Since we had a bona fide horror culture expert on the line who also happens to be well-versed in the cacophonous folkways of heavy metal -- the Rue Crew is known to blast Nine Inch Nails, Alice Cooper, and Skinny Puppy in the magazine’s funeral home lair, and recently journeyed en masse to participate in a Toronto Ghost ritual -- the question had to be asked: Why is there so much overlap between the Rue Morgue and Decibel wheelhouses? Why is it so much easier for Decibel to put together a zombie themed issue than one on, say, Nora Ephron (e.g., I Feel Bad About MY Neck, Too…From Headbanging!; A Cannibal Corpse tribute to When Harry Met Sally, etc)?
“There is a larger than life escapism to be found in dark art,” Tuminski posits. “People who go to horror movies are always chasing the bigger fear.
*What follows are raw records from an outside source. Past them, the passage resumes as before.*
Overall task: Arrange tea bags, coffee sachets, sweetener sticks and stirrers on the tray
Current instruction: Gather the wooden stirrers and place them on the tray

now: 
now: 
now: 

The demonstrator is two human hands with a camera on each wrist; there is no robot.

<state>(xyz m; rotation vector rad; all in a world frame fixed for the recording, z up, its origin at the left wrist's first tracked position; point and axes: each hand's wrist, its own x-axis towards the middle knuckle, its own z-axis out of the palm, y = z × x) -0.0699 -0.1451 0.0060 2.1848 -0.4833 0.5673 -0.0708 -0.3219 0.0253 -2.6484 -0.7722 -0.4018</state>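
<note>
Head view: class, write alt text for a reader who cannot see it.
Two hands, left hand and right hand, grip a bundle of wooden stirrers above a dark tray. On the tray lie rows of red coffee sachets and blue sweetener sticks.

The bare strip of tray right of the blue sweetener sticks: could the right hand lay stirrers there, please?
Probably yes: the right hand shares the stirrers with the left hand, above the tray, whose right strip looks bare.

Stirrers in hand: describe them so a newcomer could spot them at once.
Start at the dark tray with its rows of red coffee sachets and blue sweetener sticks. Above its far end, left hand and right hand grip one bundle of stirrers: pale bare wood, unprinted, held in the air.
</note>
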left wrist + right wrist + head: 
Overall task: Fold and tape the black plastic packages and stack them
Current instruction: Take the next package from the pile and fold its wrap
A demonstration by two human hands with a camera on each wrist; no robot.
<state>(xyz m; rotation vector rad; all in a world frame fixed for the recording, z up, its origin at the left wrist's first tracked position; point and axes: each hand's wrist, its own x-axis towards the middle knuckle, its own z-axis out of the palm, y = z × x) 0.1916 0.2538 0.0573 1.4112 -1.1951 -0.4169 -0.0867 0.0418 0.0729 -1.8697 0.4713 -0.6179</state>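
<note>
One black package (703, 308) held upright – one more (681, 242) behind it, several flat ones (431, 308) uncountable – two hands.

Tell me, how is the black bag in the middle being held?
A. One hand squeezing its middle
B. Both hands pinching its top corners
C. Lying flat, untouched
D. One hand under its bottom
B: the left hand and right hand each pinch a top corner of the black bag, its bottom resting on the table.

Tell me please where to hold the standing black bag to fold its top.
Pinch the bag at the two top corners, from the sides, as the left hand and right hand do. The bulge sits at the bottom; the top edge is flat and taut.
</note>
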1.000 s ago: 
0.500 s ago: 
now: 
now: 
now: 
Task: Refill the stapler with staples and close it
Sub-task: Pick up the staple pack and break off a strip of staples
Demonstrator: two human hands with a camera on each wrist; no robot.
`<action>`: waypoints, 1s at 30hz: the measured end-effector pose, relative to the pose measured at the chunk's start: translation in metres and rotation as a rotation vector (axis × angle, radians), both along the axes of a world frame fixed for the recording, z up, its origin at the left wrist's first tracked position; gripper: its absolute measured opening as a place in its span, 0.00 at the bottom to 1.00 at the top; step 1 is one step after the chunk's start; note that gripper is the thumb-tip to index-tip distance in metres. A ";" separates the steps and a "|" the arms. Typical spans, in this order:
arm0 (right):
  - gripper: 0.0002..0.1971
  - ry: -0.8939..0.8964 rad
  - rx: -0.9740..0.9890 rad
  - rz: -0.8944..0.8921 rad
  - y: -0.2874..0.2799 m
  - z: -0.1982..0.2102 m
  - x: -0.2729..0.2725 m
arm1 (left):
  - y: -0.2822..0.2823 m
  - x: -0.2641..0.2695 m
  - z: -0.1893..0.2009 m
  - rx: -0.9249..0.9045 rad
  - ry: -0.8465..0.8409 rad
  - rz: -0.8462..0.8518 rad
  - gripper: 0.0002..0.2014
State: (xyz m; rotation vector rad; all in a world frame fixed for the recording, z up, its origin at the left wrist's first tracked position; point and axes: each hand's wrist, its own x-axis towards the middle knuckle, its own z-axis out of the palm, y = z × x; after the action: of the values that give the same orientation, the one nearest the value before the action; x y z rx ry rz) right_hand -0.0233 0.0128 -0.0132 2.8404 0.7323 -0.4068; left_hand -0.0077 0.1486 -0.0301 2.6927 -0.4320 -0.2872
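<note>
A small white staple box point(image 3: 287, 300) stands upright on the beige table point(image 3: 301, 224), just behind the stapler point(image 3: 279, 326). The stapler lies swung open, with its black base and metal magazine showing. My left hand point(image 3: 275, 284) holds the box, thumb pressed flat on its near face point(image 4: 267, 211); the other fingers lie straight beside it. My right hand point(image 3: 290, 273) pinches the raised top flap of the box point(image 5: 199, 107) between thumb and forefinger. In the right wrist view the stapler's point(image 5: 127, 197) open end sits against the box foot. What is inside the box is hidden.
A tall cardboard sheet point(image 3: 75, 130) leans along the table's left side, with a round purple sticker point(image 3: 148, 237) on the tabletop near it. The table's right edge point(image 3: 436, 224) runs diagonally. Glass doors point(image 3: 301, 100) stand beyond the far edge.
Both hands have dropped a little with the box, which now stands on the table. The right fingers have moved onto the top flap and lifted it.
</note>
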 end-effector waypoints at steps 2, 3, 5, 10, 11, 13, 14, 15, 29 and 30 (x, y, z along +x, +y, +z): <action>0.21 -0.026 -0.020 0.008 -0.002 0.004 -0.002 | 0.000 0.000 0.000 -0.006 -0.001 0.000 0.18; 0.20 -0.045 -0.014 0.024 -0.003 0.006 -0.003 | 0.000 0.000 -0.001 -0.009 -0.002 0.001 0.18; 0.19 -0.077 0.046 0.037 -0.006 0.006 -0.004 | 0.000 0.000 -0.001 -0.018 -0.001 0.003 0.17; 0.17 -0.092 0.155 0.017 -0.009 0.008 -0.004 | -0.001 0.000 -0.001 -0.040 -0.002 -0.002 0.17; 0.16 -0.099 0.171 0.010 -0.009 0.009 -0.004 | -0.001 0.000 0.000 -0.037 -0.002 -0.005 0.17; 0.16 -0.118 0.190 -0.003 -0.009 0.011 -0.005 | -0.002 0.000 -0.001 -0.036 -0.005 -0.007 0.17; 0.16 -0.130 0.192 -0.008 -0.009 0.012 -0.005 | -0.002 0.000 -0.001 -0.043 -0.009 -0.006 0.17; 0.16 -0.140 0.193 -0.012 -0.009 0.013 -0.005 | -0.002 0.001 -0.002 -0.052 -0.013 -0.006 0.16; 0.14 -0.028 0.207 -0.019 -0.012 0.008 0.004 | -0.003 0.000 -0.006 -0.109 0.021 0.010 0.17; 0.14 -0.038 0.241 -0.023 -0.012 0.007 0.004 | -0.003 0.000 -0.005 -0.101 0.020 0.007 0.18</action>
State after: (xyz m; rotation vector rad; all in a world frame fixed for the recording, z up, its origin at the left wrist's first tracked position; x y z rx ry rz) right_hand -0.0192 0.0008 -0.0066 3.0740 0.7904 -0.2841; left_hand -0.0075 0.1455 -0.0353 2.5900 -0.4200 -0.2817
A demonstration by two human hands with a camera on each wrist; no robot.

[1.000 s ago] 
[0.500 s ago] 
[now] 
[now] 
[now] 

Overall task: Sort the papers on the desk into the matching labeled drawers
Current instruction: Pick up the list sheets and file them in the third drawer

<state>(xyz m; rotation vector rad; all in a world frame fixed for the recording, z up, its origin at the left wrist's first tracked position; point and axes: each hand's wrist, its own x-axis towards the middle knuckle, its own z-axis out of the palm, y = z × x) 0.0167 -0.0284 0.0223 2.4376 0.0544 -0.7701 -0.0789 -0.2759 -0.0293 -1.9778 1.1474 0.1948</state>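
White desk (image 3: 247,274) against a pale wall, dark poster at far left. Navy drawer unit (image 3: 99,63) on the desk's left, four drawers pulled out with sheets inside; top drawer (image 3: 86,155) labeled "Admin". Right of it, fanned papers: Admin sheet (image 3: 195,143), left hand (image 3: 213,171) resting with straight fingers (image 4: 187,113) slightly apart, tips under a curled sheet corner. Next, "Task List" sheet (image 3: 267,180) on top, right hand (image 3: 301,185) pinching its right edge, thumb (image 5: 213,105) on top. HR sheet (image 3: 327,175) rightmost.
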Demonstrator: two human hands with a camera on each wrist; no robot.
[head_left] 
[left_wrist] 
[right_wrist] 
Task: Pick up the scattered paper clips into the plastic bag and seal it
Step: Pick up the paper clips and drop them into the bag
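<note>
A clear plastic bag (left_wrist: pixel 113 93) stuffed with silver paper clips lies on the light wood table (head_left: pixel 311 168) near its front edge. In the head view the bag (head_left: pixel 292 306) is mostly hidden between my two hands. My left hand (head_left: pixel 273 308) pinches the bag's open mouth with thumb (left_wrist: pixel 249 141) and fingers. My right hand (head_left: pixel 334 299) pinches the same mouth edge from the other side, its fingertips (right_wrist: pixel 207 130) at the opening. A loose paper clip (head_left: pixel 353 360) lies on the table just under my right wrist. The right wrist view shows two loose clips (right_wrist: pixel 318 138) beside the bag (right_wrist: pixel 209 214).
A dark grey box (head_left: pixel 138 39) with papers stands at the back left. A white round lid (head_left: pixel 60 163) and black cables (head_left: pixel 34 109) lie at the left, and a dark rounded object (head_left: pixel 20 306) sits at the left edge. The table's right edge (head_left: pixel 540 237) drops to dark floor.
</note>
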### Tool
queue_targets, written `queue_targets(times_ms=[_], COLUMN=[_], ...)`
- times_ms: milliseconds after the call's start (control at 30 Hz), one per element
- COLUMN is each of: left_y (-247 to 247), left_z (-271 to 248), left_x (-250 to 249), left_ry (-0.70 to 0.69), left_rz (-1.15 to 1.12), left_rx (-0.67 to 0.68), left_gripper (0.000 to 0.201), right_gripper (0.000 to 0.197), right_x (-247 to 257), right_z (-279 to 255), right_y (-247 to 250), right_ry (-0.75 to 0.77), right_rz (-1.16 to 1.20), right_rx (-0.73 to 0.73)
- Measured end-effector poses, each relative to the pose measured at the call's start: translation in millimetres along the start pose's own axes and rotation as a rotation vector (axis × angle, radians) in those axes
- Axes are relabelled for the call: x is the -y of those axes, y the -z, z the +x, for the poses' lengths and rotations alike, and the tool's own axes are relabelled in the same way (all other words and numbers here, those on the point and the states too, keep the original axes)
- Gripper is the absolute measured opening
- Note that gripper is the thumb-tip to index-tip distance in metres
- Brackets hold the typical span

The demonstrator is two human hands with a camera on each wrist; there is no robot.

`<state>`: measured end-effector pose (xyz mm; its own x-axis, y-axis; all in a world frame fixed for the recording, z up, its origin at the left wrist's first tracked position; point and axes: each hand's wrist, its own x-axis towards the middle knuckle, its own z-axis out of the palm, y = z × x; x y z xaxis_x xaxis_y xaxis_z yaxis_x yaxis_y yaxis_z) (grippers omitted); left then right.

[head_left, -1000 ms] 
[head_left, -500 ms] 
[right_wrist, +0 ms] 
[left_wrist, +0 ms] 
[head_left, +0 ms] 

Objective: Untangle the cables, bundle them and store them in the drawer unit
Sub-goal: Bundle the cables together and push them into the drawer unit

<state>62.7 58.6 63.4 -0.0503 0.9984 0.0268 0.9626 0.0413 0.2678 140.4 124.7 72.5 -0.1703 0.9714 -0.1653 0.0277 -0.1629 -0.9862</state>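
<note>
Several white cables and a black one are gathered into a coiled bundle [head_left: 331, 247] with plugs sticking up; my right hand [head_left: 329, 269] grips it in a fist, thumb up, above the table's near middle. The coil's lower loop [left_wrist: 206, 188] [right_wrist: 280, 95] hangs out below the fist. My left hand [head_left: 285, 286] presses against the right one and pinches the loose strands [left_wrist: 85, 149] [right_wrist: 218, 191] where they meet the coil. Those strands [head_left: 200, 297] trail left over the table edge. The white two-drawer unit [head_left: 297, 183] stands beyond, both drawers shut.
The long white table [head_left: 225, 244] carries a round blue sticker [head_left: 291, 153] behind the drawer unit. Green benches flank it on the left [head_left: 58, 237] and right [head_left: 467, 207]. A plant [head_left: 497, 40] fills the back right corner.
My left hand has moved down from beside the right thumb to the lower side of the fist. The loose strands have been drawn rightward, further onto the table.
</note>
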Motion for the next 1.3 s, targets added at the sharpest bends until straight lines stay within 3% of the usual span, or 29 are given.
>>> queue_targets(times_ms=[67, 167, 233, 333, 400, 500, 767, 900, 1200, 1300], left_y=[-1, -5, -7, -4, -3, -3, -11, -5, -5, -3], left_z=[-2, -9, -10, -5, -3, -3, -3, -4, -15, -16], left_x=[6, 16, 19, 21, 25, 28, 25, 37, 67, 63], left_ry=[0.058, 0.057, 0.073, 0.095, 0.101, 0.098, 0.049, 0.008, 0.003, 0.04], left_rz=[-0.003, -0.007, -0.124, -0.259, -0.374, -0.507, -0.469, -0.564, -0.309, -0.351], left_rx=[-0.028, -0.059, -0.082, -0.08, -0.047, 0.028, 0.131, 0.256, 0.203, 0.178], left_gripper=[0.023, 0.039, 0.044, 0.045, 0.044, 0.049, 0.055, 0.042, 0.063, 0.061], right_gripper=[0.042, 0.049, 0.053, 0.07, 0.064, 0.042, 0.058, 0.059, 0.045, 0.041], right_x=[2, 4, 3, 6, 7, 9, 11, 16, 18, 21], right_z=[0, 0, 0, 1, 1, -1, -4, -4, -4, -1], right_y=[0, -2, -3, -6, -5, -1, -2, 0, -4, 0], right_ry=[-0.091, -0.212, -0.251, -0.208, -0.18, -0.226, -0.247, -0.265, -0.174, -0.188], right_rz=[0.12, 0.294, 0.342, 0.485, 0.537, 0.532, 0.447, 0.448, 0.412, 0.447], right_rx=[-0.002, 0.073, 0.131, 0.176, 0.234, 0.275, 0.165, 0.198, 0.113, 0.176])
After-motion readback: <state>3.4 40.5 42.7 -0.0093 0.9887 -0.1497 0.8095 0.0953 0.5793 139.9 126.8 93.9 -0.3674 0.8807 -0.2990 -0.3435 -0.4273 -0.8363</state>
They’re always looking for new interpretations of the fantastical that push further, in much the same way amusement park fans always want to ride the tallest, fastest rollercoaster -- and as soon as they get off they’re looking for an even taller, faster one. It’s this natural interest in escalation and stretching our own boundaries, I think, that horror and heavy metal fans share.”
These are affinities and synergies Tuminski hopes to further stoke through both the excellent Audio Drome section of Rue Morgue and the Hymns compilations during this moment of “horror zeitgeist.”
"I would love to believe these compilations are helping to steer fans of dark music and horror films and literature toward other art forms they may not have experienced before," he says. "That’s probably a lofty aspiration for what is essentially a monstrous mix-tape, but I don't think it's at all impossible."